**EXERCISE REQUIREMENTS:**
Count the lines below that include the word "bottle" and write that number alone.
· · · ·
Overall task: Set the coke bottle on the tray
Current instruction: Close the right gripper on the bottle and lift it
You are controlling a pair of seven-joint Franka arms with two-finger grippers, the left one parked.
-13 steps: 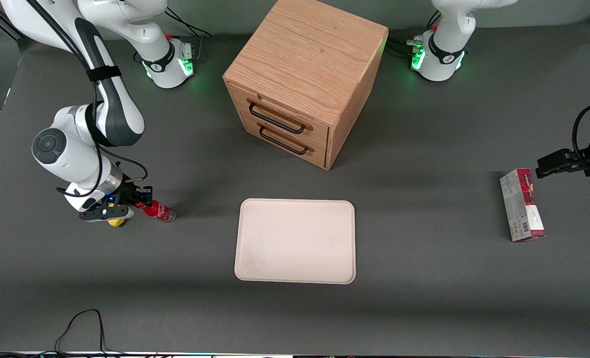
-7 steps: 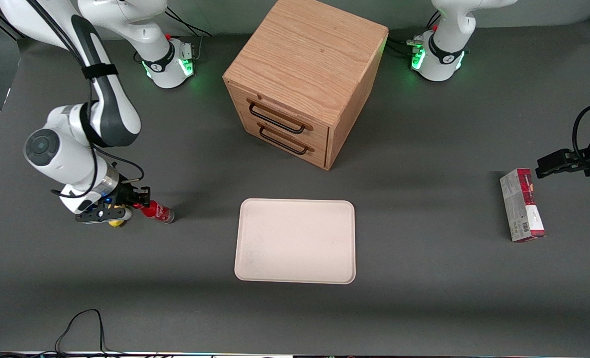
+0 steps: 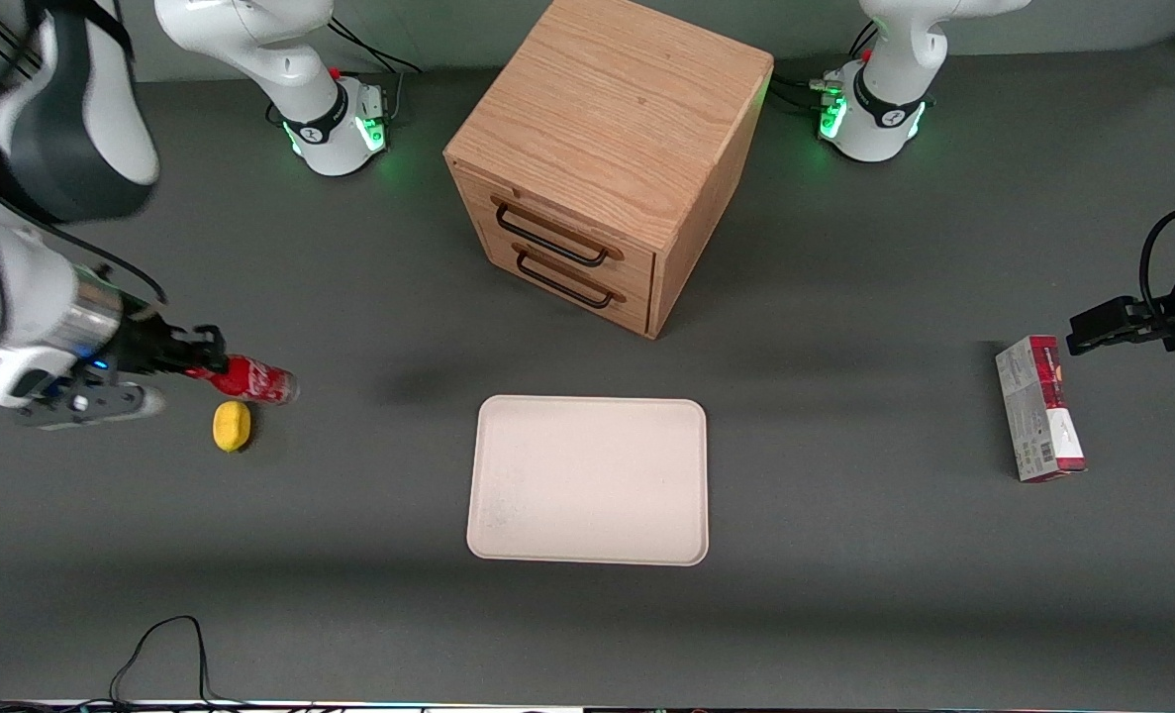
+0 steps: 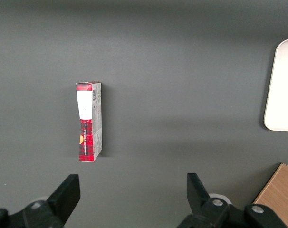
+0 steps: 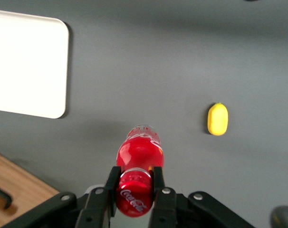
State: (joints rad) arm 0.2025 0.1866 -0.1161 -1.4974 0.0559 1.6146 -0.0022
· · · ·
**SOLUTION TO THIS TASK:**
2